[DATA RECORDS]:
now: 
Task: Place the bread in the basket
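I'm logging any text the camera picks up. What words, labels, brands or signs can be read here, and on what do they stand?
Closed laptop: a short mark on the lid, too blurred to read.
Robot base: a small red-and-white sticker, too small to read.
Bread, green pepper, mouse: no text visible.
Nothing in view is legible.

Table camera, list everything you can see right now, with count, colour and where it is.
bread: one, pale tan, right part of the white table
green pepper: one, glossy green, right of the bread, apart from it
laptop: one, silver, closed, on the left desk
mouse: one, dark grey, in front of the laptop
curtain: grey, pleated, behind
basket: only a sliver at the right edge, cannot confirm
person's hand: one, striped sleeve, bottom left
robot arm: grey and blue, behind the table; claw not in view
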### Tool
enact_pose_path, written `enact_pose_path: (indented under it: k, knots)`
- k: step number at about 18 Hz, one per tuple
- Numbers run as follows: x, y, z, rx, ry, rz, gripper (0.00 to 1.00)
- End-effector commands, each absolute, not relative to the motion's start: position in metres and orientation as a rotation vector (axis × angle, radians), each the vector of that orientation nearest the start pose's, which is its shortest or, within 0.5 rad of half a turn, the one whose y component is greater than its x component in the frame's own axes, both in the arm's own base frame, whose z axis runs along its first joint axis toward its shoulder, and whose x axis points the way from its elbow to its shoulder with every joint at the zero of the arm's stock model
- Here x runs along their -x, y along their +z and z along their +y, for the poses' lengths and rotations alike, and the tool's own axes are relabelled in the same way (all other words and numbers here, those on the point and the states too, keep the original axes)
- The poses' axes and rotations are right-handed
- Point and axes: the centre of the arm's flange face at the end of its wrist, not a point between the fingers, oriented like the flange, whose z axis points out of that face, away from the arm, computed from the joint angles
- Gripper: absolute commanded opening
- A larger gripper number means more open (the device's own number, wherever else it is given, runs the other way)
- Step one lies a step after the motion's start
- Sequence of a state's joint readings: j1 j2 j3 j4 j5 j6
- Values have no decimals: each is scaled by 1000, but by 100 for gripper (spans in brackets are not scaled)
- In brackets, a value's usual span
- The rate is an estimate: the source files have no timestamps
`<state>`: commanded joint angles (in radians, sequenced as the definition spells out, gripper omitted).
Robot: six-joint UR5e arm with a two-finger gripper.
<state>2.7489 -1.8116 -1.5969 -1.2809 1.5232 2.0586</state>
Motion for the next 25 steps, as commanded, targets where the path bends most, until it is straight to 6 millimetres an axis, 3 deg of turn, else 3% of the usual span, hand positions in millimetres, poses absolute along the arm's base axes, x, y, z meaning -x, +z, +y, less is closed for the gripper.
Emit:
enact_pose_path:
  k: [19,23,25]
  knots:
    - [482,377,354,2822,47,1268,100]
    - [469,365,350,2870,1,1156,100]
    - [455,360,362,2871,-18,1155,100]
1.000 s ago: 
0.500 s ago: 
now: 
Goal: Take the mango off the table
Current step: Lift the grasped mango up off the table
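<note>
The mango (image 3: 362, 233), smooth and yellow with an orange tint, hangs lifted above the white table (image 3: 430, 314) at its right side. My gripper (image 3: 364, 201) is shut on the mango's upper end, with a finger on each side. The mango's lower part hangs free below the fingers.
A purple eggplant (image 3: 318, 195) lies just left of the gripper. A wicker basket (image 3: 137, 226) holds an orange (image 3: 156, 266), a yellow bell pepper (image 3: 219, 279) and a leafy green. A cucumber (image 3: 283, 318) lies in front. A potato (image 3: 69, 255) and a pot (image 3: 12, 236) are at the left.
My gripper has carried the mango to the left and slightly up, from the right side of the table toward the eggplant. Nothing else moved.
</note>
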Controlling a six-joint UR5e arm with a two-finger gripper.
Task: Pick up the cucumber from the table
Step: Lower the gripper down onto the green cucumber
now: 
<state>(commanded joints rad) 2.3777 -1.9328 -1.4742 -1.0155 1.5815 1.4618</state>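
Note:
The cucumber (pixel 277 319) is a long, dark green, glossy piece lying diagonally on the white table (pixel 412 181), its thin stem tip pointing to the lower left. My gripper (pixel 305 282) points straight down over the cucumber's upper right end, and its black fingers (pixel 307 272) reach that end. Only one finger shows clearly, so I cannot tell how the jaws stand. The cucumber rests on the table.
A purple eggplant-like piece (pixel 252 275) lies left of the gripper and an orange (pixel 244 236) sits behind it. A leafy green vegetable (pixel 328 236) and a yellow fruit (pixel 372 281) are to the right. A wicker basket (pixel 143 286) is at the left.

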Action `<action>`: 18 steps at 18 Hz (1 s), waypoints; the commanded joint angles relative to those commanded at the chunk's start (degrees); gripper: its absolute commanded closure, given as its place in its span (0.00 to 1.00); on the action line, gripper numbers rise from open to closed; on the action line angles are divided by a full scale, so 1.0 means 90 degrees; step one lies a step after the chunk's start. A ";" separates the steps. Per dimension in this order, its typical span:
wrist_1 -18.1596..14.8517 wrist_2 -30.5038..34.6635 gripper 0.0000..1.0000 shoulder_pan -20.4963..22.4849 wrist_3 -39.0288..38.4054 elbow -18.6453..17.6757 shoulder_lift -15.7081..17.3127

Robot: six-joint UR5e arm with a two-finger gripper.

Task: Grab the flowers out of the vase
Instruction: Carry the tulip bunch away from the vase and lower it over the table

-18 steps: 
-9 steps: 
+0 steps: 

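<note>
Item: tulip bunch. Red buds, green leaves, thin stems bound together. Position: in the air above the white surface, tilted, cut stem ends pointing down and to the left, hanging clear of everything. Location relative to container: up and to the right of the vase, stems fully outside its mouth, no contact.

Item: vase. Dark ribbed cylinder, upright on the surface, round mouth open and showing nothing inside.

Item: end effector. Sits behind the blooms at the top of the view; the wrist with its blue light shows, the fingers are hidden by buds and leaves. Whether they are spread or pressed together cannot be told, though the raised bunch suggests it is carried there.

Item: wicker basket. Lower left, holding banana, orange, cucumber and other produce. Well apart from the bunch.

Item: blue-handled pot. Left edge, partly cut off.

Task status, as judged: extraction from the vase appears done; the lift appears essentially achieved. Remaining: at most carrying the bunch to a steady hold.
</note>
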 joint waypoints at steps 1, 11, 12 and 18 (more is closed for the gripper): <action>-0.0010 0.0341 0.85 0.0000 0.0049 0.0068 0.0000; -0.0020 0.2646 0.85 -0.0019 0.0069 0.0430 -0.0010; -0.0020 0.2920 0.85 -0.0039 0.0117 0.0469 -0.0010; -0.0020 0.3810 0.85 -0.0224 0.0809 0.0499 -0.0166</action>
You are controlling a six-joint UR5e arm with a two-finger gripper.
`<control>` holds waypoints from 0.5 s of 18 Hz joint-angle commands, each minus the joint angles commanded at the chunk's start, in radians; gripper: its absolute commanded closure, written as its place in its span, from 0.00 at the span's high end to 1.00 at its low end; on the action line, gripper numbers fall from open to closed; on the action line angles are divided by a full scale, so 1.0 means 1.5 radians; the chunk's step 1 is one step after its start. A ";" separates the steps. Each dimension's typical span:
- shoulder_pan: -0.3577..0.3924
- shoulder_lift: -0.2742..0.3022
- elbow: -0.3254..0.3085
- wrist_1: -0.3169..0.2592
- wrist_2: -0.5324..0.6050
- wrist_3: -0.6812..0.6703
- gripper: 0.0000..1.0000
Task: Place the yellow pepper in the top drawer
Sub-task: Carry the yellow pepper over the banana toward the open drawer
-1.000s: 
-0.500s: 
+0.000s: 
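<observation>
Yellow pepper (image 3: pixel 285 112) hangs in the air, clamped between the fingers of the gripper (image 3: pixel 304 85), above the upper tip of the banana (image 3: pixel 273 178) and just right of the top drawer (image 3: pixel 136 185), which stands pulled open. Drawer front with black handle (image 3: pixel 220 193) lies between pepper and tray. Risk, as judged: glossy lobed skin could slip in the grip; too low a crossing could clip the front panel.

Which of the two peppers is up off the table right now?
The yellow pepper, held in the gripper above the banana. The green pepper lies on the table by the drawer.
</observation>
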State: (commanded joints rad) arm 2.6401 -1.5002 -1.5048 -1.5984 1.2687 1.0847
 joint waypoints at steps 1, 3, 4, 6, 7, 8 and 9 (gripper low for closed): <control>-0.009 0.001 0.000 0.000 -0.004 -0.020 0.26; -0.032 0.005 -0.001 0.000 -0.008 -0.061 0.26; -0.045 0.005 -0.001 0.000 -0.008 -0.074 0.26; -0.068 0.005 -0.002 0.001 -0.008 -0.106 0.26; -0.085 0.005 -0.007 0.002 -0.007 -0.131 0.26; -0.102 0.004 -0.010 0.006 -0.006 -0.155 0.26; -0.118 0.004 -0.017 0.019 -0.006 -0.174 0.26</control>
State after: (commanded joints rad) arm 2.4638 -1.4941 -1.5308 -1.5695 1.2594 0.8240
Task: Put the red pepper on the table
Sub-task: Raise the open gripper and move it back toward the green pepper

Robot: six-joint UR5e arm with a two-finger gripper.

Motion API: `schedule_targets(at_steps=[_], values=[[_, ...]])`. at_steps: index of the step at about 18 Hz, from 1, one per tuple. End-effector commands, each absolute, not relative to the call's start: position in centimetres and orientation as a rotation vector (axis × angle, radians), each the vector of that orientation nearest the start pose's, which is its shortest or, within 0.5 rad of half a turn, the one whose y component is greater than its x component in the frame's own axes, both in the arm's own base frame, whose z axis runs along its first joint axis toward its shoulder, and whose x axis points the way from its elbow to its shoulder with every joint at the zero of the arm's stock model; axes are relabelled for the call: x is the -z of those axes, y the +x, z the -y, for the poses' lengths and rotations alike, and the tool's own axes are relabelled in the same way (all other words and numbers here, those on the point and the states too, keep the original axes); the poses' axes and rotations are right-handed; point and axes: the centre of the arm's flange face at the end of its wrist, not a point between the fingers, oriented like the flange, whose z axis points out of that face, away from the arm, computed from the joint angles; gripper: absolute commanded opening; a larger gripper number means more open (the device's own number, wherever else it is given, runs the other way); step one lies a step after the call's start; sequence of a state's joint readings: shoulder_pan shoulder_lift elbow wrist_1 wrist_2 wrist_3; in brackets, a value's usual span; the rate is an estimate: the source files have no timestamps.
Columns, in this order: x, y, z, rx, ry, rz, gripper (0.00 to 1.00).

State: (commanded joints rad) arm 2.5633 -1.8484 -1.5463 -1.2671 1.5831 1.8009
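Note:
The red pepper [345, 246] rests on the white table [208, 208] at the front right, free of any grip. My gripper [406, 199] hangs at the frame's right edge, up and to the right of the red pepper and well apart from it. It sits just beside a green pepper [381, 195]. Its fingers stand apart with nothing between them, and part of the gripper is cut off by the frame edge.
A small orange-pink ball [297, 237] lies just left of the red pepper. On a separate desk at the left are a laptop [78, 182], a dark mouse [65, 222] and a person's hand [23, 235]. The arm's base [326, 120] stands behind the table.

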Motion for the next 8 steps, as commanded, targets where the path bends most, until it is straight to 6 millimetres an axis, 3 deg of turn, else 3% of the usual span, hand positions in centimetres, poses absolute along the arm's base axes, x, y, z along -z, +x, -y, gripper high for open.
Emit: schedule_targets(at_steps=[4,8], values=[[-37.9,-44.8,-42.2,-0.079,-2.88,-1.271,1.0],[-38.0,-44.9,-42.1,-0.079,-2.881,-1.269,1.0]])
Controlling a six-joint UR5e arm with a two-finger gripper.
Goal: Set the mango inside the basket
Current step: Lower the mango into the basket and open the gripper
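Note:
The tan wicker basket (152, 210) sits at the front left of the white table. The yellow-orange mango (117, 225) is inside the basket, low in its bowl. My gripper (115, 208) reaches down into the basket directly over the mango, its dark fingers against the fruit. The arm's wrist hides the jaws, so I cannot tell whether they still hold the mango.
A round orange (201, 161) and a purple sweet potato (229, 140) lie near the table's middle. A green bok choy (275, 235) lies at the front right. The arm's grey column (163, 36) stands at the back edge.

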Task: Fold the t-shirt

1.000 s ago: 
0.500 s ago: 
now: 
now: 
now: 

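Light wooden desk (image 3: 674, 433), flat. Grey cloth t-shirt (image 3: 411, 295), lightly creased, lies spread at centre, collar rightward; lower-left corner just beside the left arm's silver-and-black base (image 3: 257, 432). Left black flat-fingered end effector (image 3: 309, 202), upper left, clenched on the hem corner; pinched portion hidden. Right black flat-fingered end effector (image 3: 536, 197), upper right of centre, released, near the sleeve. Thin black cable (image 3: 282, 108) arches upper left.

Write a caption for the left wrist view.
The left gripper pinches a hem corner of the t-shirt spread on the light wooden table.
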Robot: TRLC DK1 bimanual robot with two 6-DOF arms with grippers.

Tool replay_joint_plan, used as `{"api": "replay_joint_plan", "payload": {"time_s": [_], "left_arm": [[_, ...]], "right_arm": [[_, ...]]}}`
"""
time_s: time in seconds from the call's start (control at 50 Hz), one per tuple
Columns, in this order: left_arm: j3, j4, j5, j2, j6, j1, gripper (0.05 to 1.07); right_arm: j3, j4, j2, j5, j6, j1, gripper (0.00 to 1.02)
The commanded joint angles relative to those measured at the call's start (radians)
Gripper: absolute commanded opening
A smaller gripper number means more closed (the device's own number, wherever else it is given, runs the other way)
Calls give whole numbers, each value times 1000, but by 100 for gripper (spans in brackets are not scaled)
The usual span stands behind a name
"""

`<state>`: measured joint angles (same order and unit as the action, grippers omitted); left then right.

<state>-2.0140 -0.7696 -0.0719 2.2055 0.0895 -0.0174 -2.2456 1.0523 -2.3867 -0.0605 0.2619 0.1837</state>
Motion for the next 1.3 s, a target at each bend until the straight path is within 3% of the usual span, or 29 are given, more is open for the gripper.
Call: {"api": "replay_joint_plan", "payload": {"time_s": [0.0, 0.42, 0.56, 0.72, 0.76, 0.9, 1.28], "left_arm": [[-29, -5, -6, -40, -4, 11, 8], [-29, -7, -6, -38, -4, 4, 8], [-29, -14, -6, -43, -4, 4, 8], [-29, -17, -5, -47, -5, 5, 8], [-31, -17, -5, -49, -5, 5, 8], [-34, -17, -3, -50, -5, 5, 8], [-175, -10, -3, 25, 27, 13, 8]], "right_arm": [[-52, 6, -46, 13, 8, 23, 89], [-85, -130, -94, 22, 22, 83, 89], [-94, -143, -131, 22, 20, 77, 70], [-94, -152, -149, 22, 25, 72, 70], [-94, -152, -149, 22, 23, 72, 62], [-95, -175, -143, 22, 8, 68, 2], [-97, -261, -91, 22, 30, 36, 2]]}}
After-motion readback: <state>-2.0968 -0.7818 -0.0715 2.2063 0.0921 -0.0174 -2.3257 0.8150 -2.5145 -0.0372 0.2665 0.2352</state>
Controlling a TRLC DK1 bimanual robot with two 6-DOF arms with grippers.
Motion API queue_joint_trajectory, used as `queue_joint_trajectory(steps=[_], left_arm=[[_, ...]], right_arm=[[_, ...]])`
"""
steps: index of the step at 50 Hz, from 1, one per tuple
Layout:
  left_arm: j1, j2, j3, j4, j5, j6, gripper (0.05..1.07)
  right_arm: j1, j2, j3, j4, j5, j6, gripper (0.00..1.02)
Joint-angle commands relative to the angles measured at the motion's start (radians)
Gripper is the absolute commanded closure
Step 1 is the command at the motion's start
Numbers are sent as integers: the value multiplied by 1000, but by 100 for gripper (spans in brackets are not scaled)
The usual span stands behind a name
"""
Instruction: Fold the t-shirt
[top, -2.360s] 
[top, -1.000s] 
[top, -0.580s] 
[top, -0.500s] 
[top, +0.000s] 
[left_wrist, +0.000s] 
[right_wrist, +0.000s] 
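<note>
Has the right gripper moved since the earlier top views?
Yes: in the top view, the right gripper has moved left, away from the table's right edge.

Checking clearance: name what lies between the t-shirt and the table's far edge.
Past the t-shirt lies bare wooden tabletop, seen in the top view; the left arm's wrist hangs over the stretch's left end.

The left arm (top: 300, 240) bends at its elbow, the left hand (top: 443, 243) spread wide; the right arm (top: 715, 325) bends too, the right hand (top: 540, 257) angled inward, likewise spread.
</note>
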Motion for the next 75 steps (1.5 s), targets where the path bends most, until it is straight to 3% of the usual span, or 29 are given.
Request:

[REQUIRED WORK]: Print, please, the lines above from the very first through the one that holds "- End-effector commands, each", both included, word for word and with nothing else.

[COMPLETED EXERCISE]:
now: 
Task: Place the bread in the basket
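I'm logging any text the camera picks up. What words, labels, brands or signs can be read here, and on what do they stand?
Closed laptop: a short mark on the lid, too blurred to read.
Robot base: a small red-and-white sticker, too small to read.
Bread, green pepper, mouse: no text visible.
Nothing in view is legible.

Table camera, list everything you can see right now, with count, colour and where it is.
bread: one, pale tan, right part of the white table
green pepper: one, glossy green, right of the bread, apart from it
laptop: one, silver, closed, on the left desk
mouse: one, dark grey, in front of the laptop
curtain: grey, pleated, behind
basket: only a sliver at the right edge, cannot confirm
person's hand: one, striped sleeve, bottom left
robot arm: grey and blue, behind the table; claw not in view
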### Tool
enact_pose_path, written `enact_pose_path: (indented under it: k, knots)`
- k: step number at about 18 Hz, one per tuple
- Numbers run as follows: x, y, z, rx, ry, rz, gripper (0.00 to 1.00)
- End-effector commands, each absolute, not relative to the motion's start: position in metres and orientation as a rotation vector (axis × angle, radians), each the vector of that orientation nearest the start pose's, which is its shortest or, within 0.5 rad of half a turn, the one whose y component is greater than its x component in the frame's own axes, both in the arm's own base frame, whose z axis runs along its first joint axis toward its shoulder, and whose x axis points the way from its elbow to its shoulder with every joint at the zero of the arm's stock model

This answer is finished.